La libération massive de détenus est plus une volonté de décrisper la tension politique. Les organisations de défense des droits de l’homme ne sont pas autorisées à visiter pour s’enquérir des conditions de détention de Rebeuss et pour voir s’il y a ou non des mineurs dans cette prison. C’est en ces termes que le Directeur exécutif d’Amnesty international Sénégal, Seydi Gassama, décrypte la sortie du Garde des Sceaux, ministre de la Justice, Aïssata Tall Sall, qui a nié l’incarcération d’enfants dans le cadre des manifestations politique.
Le Garde des Sceaux, ministre de la Justice, Aïssata Tall Sall, a réfuté, en conférence de presse avant-hier, mardi 20 février 2024, l’existence de détenus mineurs à la Maison d’arrêt de Reubeuss, malgré les déclarations d’anciens pensionnaires de ce lieu de détention, soutenant le contraire. Le Directeur exécutif d’Amnesty international section Sénégal, Seydi Gassama, interrogé sur la question, déclare : «on ne peut pas infirmer ni confirmer qu’il y a des détenus mineurs à Reubeuss».
La raison est, dit-il, que «nous n’avons jamais été autorisés à visiter Reubeuss. J’y étais une seule fois et c’est au début des années 2000. Depuis lors, nous n’avons jamais été autorisés, dans le cadre de notre travail, à visiter Reubeuss. Au mois d’avril passé, on avait l’autorisation d’y aller. Quand nous sommes arrivés, on nous a dit qu’on ne peut pas accéder à la détention pour discuter et rencontrer les détenus, comme nous le faisons dans toutes les prisons du Sénégal. Aucune ONG n’accède dans la détention, c’est-à-dire dans les cellules pour voir, interroger les détenus».
S’agissant des enquêtes sur les décès de manifestants, Seydi Gassama estime que, le ministre de la Justice n’a rien dit de nouveau. «Elle a fait le discours que tous les autres Gardes des Sceaux ont tenu dans le passé à savoir que des enquêtes sont ouvertes. Elles le sont à la suite des plaintes déposées par les familles des victimes. Amnesty et d’autres organisations comme la Rencontre africaine pour la défense des droits de l’homme (Raddho), la Ligue sénégalaise des droits humains (Lsdh) qui ont assisté les familles à porter plainte auprès du cabinet d’instruction. Mais, pour les cas de mars 2021, aucun acte d’instruction n’a été posé», affirme-t-il.

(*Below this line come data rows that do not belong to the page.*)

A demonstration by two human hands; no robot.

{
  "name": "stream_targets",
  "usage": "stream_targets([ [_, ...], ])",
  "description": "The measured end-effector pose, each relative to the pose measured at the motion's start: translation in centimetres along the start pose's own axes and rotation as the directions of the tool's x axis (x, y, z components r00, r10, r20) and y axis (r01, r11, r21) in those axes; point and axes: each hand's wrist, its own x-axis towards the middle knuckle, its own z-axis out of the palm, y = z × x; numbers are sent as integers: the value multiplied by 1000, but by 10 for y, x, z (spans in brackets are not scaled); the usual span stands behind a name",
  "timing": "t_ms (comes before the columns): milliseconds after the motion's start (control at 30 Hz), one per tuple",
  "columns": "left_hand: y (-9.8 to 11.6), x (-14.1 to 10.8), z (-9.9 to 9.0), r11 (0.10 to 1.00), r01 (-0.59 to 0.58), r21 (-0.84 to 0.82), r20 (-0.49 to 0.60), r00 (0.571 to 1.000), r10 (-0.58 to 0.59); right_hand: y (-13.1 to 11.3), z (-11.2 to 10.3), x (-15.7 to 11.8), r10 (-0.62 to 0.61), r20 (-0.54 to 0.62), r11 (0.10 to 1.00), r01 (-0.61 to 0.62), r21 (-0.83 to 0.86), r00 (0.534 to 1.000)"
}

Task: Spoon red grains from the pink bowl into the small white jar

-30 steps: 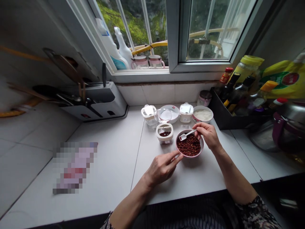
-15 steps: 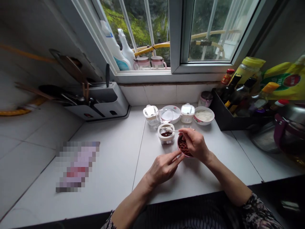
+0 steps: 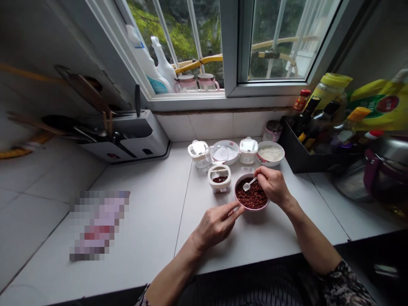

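- Spoon [image 3: 246,186] swung from jar [image 3: 219,188] back over bowl [image 3: 254,210].
- Left hand [image 3: 215,225] touched the bowl's rim, seemingly steadying it; grip unclear.
- Right hand [image 3: 272,185] pinched the spoon's handle, leaving its head free over flakes [image 3: 255,199].
- Beyond, jar stood open, apparently for access.

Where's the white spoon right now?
Head view, right of centre: the white spoon is in the right hand, its tip over the pink-rimmed bowl of dark red pieces.
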Motion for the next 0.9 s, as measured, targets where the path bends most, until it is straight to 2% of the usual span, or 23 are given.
stream_targets([
  [133,0,1,0,1000,-3,6,-7,1000,3,-2,7,-1,-3,86,1000,1,25,996],
  [333,1,1,0,1000,-5,6,-3,1000,5,3,3,0,109,54,984,-115,139,993],
  [733,0,2,0,1000,-12,3,-21,1000,12,6,3,0,142,64,971,-152,186,988],
  [900,0,2,-1,1000,-14,13,-17,1000,15,5,2,1,213,102,916,-235,326,972],
])
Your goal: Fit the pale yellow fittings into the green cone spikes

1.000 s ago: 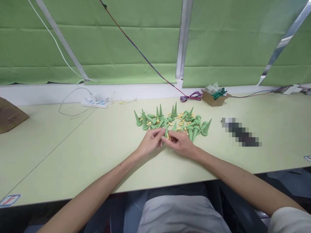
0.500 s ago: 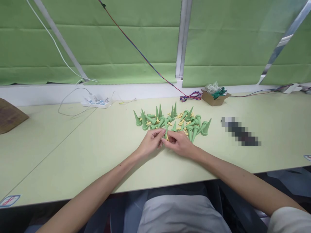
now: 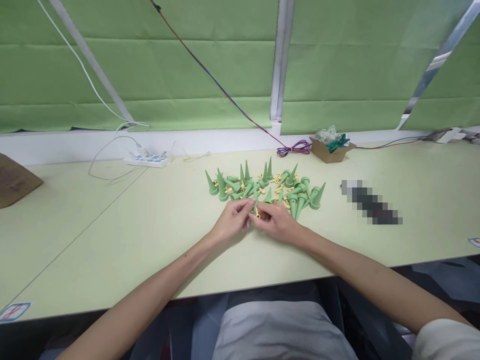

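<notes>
Close together over the table, both hands are closed around one small assembly. My left hand [image 3: 233,220] pinches a green plastic watering spike [image 3: 255,194], its pointed end upward. Pressed against the lower part of this spike is a small yellow valve [image 3: 258,215], gripped by the fingers of my right hand [image 3: 280,224]. The fingers hide much of where the two pieces meet. Just beyond my hands lies a group of green spikes [image 3: 301,201], some standing on their wide ends, others on their sides. Several loose yellow valves [image 3: 278,190] are scattered among them.
Behind the spikes are a small cardboard box [image 3: 328,152] with plastic bags and a coiled red-blue cable [image 3: 296,148]. A white power strip [image 3: 148,160] sits at back left, a brown object [image 3: 17,181] at far left. A pixelated dark item [image 3: 371,204] lies right.
</notes>
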Action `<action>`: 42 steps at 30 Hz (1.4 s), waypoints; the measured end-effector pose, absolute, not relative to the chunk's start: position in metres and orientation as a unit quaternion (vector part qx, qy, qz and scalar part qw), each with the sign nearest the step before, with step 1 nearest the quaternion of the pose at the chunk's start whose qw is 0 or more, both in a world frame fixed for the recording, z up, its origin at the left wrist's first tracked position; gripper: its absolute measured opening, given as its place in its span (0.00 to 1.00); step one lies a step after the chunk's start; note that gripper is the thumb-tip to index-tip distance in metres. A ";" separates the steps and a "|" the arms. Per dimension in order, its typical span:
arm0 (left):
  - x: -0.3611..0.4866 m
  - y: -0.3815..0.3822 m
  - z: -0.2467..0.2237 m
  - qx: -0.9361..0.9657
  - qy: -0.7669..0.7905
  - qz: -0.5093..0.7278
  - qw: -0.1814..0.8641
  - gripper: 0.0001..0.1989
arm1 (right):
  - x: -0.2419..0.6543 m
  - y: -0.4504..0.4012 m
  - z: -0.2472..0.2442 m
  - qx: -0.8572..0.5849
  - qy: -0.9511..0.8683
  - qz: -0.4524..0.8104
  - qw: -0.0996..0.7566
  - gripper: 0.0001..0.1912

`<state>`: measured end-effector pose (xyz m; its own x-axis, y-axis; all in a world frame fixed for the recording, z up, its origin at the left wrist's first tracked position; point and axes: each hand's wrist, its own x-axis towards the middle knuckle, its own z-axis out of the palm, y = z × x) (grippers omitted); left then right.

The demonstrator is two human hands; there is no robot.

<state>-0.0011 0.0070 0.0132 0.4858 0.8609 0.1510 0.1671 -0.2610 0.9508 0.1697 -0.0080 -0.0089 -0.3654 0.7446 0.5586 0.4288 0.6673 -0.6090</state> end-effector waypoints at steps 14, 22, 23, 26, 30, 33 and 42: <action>-0.002 0.005 0.018 0.705 0.359 0.351 0.500 0.22 | 0.173 -0.005 -0.003 -0.365 -0.821 0.176 0.402 0.20; -0.008 0.005 0.023 0.710 0.416 0.368 0.433 0.18 | 0.192 0.008 0.005 -0.397 -0.788 0.142 0.449 0.21; -0.009 0.004 0.023 0.723 0.420 0.360 0.414 0.18 | 0.195 0.011 0.006 -0.412 -0.775 0.129 0.462 0.21; -0.009 0.000 0.023 0.772 0.415 0.314 0.366 0.17 | 0.204 0.018 0.007 -0.448 -0.751 0.094 0.477 0.19; -0.008 -0.004 0.021 0.824 0.397 0.247 0.320 0.10 | 0.213 0.027 0.005 -0.474 -0.744 0.074 0.465 0.14; -0.008 -0.005 0.019 0.843 0.389 0.211 0.308 0.06 | 0.212 0.031 0.002 -0.458 -0.775 0.062 0.431 0.09; -0.006 -0.008 0.023 0.872 0.361 0.149 0.296 0.08 | 0.197 0.034 -0.007 -0.410 -0.869 0.006 0.279 0.10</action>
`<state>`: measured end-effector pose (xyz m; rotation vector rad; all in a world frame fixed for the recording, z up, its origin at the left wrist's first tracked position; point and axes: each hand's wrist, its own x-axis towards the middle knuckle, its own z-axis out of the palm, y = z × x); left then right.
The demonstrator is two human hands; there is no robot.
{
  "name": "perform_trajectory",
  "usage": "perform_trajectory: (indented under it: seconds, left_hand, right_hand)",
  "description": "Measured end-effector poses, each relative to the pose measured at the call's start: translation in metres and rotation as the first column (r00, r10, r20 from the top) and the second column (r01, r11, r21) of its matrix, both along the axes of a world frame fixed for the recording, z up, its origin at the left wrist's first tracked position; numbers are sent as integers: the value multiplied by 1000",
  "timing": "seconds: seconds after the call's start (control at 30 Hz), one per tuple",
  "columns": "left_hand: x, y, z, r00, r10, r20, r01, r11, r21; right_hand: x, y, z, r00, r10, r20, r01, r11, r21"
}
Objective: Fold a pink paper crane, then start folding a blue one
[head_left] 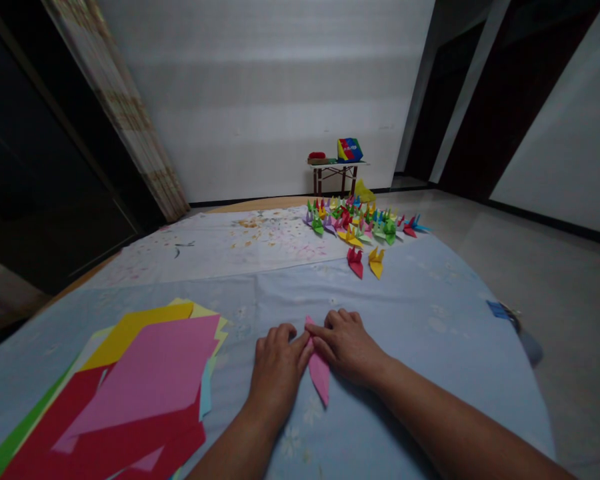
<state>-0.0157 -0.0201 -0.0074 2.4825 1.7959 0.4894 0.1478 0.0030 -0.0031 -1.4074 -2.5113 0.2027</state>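
A narrow piece of folded pink paper point(319, 375) lies on the light blue tablecloth point(380, 427), its pointed lower end toward me. My left hand point(279, 363) rests at its left side, with thumb and index finger pressing the paper's upper part. From the right, my right hand point(347, 345) presses the same spot, its index finger reaching over the fold near the top. The remaining fingers of both hands are curled on the cloth.
Loose coloured sheets point(150, 367) are piled at the left. Two folded cranes, one red point(355, 263) and one yellow point(377, 262), stand beyond my hands. Many more cranes point(350, 217) cluster at the far right. A small stand point(337, 165) holds a colourful box point(349, 150).
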Motion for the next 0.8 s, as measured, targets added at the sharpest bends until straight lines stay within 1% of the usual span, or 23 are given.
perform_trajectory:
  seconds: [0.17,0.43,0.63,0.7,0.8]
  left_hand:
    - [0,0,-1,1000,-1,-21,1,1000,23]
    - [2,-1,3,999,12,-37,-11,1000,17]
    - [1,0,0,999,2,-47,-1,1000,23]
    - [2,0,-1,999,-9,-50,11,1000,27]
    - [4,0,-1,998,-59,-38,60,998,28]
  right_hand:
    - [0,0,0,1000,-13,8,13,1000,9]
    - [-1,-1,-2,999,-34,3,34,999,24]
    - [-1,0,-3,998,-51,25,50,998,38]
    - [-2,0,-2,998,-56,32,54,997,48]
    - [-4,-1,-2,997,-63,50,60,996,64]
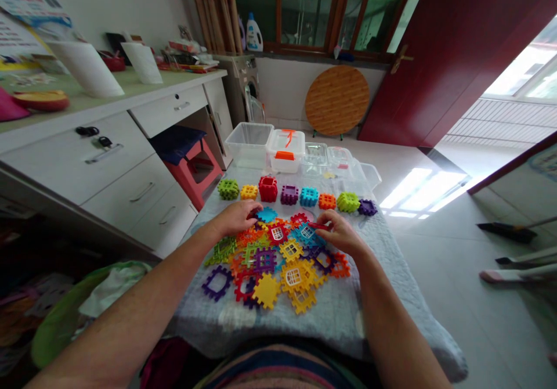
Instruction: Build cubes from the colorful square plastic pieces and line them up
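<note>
At the far left edge of a loose pile of coloured plastic interlocking tiles, my left hand (241, 217) has its fingers curled beside a light blue tile (267, 214). Its fingertips are partly hidden, so what they grip does not show clearly. My right hand (342, 233) is at the pile's right side, pinching a red tile (319, 226) seen nearly edge-on. Beneath it lies a blue window tile (306, 232). Nearer me are a yellow window tile (294, 277), a solid yellow tile (267, 291) and a dark purple frame tile (217, 283).
Behind the pile stands a row of tile stacks, among them a tall red one (268, 189) and a green one (348, 201). Clear plastic boxes (249, 145) line the table's far end. A pink stool (191, 165) and a white desk (117, 168) are on the left.
</note>
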`<state>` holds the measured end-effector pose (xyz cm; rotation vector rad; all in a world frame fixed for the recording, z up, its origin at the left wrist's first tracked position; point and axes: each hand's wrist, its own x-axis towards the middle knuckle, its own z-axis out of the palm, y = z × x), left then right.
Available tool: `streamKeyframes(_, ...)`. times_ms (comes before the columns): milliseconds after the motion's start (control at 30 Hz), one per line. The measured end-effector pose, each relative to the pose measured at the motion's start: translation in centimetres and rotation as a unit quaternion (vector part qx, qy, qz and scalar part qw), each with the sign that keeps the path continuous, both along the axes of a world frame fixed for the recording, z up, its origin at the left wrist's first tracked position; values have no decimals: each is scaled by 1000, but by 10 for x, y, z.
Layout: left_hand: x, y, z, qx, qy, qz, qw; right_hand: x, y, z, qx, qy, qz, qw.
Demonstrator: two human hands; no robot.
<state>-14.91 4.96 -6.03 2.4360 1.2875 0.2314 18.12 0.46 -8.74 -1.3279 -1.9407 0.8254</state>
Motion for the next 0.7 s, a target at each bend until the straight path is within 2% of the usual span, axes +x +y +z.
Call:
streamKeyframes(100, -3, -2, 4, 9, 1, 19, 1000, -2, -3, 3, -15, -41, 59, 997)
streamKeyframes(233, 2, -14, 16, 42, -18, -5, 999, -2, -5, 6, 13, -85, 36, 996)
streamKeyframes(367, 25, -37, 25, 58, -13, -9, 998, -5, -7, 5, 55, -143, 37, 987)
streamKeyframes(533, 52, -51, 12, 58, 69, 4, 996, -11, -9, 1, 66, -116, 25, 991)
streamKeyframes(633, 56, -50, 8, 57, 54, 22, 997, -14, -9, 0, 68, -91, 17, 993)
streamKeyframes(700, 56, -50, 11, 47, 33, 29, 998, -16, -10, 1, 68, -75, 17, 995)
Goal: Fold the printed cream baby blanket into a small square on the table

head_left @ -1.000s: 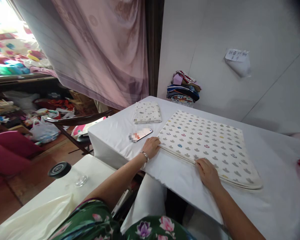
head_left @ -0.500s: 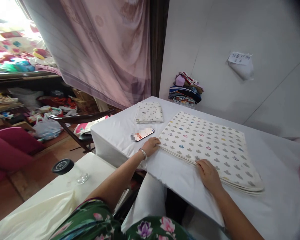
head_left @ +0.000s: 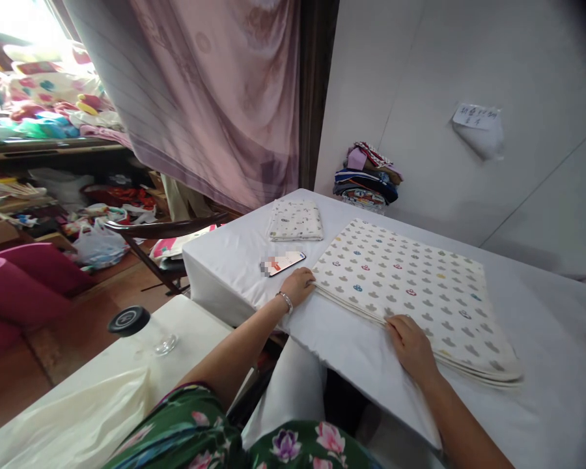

Seydi Gassama a trouvé, par ailleurs, que la conférence de presse d’Aïssata Tall Sall était nécessaire. «Dans le contexte actuel où on observe des libérations massives de détenus, il est nécessaire d’éclairer les Sénégalais sur les conditions dans lesquelles ces libérations ont lieu. Beaucoup de personnes pensent que les prisons ont été ouvertes et on a demandé aux gens de rentrer chez eux, sans que les procédures en vigueur soient respectées. Il était bon d’apporter ces précisions, pour éviter que la justice incarnée par les magistrats ne soit discréditée», soutient-il en qualifiant l’exercice, «d’une très bonne sortie».
Même si le défenseur des droits de l’homme trouve opportune le face avec face du Garde des Sceaux avec les journalistes, il n’est toutefois pas convaincu par les informations transmises. «Nous avons beaucoup de réserves quant au fond. Les libérations qui ont eues lieu, justifiées par la nécessité de désengorger les prisons, ne sont pas les vraies raisons. Cela fait des années que nous décrions les longues détentions préventives, les conditions à Reubeuss. Je pense clairement que ces libérations entrent dans le cadre des mesures préconisées par le président de la République, Macky Sall, lors du Conseil des ministres du 7 février», estime Seydi Gassama qui rappelle qu’à cet effet, le chef de l’Etat, Macky Sall, disait avoir donné instruction au Garde des Sceaux, de prendre des mesures destinées à décrisper la situation politique. Seydi Gassama reconnait, par ailleurs, qu’Aïssata Tall Sall a comme préoccupation d’éviter que les gens soient détenus pendant longtemps sans être jugés.